From: Phillip Wood <phillip.wood123@gmail.com>
To: Ezekiel Newren <ezekielnewren@gmail.com>
Cc: phillip.wood@dunelm.org.uk,
Ezekiel Newren via GitGitGadget <gitgitgadget@gmail.com>,
git@vger.kernel.org
Subject: Re: [PATCH 01/10] ivec: introduce the C side of ivec
Date: Wed, 28 Jan 2026 11:15:22 +0000 [thread overview]
Message-ID: <7d6dd22d-286e-4f7b-a211-44e00e711401@gmail.com> (raw)
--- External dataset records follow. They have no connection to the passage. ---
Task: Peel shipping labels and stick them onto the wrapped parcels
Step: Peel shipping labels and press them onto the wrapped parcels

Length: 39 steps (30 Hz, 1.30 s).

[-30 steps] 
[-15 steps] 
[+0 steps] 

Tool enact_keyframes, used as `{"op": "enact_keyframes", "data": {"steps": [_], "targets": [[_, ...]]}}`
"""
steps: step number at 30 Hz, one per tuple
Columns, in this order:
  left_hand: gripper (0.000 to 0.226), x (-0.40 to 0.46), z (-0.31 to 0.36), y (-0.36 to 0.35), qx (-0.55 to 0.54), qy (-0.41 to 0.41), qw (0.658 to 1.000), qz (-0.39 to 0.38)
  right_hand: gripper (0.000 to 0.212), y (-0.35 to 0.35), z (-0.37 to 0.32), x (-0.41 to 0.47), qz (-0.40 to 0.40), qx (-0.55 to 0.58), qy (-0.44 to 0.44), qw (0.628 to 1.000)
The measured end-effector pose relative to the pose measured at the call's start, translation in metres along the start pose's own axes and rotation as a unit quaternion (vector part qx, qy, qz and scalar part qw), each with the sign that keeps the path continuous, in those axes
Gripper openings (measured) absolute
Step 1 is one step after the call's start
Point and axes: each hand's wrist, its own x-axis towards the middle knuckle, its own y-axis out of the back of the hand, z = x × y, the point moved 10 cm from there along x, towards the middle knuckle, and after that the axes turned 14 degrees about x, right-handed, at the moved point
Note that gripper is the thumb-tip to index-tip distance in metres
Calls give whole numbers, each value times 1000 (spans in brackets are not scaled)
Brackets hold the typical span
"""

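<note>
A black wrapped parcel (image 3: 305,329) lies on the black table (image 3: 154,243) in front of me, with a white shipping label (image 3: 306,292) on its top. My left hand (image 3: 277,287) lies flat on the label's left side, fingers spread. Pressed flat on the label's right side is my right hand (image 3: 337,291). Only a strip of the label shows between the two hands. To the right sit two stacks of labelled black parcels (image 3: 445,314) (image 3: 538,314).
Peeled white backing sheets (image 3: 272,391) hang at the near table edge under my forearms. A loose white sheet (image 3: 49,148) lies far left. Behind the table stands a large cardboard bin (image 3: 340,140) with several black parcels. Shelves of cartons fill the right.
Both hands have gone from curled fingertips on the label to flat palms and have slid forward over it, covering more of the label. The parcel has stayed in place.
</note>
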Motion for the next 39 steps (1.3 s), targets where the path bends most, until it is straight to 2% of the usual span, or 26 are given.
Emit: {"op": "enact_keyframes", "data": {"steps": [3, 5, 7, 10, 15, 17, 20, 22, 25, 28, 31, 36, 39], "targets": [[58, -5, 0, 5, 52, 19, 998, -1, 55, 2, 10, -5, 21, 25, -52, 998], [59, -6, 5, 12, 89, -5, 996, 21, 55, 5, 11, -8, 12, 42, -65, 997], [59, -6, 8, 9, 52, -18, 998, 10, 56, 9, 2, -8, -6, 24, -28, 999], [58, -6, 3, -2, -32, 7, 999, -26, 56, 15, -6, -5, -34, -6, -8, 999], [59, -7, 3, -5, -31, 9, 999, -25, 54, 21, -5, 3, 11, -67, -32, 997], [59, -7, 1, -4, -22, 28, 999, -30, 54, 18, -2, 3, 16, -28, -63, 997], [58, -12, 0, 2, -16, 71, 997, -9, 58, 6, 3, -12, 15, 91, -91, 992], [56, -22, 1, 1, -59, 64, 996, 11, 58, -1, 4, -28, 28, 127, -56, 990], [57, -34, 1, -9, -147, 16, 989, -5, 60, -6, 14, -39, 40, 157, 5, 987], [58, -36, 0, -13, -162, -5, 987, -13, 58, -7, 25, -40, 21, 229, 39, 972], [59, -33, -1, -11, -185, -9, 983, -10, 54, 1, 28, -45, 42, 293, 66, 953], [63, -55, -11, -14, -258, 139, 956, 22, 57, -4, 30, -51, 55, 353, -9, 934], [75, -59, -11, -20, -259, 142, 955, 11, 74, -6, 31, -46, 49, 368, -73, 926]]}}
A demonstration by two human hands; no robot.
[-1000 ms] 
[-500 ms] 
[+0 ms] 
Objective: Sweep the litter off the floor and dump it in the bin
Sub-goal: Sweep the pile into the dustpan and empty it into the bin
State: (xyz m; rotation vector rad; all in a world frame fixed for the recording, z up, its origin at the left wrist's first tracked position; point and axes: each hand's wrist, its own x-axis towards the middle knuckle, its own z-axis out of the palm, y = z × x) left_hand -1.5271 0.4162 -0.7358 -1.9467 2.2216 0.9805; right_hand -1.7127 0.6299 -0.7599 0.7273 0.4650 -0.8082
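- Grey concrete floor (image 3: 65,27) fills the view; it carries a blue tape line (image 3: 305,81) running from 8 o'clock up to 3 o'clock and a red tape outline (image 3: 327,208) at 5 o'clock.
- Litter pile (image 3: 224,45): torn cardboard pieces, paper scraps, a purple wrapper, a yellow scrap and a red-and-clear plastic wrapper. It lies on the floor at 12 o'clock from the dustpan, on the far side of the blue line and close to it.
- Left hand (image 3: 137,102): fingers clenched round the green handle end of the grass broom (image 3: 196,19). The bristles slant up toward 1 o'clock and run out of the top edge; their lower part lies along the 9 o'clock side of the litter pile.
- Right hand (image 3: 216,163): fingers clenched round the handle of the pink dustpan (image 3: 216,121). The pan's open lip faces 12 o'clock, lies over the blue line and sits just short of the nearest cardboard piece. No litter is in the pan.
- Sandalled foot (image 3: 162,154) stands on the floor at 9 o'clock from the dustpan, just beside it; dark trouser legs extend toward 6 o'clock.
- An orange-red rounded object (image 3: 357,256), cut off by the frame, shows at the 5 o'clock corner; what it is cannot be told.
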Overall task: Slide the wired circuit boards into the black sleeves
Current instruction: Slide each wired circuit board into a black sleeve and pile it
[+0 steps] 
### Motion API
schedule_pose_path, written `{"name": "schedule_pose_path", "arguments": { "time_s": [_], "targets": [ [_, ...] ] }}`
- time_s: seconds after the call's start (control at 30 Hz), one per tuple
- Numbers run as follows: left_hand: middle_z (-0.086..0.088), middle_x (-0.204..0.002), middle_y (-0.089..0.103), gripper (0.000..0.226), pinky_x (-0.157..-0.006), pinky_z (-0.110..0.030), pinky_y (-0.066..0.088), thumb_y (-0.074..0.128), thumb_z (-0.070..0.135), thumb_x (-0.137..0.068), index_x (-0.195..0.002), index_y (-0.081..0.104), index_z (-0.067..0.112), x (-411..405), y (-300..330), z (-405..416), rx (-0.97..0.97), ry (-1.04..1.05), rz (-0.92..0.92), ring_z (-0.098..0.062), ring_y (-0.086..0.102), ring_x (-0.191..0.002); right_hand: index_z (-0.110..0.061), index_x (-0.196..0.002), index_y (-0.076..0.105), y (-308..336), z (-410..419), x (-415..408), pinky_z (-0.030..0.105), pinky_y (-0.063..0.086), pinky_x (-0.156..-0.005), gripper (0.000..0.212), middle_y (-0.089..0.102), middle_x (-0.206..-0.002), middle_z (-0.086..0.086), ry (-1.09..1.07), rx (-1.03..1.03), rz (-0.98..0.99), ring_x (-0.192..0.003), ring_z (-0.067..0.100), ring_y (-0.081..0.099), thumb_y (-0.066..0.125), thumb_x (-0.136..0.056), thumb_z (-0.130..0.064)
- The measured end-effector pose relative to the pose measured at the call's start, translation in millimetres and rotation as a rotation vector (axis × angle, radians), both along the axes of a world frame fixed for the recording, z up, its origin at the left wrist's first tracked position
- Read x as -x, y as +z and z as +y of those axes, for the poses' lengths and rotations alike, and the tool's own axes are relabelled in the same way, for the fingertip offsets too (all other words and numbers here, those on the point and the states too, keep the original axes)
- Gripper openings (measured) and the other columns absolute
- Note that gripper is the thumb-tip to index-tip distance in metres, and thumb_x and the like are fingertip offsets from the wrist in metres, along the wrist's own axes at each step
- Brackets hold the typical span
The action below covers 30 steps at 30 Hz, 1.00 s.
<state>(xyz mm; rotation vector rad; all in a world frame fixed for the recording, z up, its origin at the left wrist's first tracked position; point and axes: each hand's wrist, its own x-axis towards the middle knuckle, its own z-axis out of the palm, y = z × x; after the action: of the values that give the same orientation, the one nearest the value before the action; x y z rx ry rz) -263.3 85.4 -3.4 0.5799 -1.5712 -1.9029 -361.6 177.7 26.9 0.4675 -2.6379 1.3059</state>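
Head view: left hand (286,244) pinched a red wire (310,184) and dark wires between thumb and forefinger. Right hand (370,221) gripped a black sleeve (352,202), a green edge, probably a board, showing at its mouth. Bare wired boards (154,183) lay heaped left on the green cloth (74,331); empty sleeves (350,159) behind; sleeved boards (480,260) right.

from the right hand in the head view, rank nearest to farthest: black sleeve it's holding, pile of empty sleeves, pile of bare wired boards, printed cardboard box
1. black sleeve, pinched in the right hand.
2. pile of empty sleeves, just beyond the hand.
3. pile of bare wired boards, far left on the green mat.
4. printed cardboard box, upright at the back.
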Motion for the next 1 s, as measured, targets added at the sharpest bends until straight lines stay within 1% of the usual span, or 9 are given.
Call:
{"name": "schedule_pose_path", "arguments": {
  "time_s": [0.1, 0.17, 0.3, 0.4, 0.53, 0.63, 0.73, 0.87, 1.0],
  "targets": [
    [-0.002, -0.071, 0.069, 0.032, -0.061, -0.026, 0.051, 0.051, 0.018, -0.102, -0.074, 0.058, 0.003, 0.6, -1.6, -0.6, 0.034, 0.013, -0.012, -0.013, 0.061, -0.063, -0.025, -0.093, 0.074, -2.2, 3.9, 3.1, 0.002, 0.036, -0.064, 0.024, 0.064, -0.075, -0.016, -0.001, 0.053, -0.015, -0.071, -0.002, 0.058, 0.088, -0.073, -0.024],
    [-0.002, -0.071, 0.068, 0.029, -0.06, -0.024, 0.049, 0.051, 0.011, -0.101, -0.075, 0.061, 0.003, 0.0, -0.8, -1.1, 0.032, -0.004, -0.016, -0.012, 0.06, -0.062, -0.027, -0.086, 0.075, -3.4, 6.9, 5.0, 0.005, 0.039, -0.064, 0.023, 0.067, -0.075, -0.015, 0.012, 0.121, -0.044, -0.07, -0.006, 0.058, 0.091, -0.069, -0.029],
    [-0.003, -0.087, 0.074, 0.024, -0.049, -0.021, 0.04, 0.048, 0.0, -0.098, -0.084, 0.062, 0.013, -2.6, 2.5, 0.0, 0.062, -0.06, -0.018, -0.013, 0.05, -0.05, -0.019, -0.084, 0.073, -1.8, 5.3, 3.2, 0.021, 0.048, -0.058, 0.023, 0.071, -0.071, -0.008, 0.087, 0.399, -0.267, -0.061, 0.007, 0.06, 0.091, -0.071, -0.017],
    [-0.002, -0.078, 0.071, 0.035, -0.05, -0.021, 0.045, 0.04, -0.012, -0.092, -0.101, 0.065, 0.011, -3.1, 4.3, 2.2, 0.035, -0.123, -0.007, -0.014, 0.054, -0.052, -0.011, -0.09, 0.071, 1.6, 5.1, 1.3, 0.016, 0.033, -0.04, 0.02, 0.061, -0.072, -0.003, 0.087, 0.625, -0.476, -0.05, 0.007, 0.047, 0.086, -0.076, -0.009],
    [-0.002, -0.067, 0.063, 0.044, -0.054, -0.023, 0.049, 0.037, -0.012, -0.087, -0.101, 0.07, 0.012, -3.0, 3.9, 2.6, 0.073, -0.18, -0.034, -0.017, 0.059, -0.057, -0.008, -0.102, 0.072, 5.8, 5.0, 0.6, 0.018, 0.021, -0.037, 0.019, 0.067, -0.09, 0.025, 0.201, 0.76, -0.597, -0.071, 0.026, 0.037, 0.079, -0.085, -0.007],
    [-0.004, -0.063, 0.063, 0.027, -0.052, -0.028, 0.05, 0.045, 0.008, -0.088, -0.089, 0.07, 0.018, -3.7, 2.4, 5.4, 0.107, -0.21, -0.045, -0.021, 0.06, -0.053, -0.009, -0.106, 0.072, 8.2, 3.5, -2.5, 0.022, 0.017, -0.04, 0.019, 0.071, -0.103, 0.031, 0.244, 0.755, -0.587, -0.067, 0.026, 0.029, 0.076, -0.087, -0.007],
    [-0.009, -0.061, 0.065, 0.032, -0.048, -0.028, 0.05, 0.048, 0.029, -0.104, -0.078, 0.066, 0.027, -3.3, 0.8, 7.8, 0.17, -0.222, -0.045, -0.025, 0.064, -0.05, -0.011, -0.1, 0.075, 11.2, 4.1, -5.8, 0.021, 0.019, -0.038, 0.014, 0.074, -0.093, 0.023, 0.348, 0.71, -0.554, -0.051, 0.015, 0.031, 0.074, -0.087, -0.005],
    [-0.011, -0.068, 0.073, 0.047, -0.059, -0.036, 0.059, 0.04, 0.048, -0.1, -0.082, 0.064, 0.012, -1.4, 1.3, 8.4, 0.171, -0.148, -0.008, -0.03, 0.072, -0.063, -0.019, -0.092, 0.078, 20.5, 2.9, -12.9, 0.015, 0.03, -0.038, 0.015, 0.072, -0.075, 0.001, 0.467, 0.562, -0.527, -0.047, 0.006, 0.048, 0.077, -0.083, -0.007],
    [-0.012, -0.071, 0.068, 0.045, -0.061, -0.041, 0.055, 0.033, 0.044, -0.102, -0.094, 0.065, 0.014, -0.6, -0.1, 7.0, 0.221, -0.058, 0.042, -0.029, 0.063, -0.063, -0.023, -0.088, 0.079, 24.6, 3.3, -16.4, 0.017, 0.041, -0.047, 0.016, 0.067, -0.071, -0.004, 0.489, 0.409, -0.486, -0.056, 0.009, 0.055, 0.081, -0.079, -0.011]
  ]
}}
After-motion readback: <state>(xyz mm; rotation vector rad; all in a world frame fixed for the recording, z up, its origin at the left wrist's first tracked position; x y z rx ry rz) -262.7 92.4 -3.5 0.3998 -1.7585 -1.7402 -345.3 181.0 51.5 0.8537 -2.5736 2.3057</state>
In-Reply-To: <CAH=ZcbAiGONrOyma7YjNKKLqNFoisU5LG=nGWjtOJ1wLfqX4cQ@mail.gmail.com>
On 21/01/2026 21:39, Ezekiel Newren wrote:
> On Tue, Jan 20, 2026 at 7:06 AM Phillip Wood <phillip.wood123@gmail.com> wrote:
>>
>> Hi Ezekiel
>>
>> On 15/01/2026 15:55, Ezekiel Newren wrote:
>>> On Thu, Jan 8, 2026 at 7:34 AM Phillip Wood <phillip.wood123@gmail.com> wrote:
>>>>> +void ivec_reserve(void *self_, size_t additional)
>>>>> +{
>>>>> + struct IVec_c_void *self = self_;
>>>>> +
>>>>> + size_t growby = 128;
>>>>> + if (self->capacity > growby)
>>>>> + growby = self->capacity;
>>>>> + if (additional > growby)
>>>>> + growby = additional;
>>>>
>>>> This growth strategy differs from both ALLOC_GROW() and
>>>> XDL_ALLOC_GROW(), if there isn't a good reason for that we should
>>>> perhaps just use ALLOC_GROW() here.
>>>
>>> XDL_ALLOW_GROW() can't be used because the pointer is always a void*
>>> in this function.
>>
>> Oh right. I'm not sure that's not a reason to use a different growth
>> strategy though. The minimum size of 128 elements is probably good for
>> the xdiff code that creates arrays with one element per line but if this
>> is supposed to be for general use it is going to waste space when we're
>> allocating a lot of small arrays. ALLOC_GROW() uses alloc_nr() to
>> calculate the new side so perhaps we could use that here?
>
> If ivec_reserve() isn't suitable then ivec_reserve_exact() should be
> used instead.
If some C code that pushes one element at a time to an array using
ALLOC_GROW() is converted to use an ivec then we don't want to change
the code behaves - that means it should grow the array in the same way.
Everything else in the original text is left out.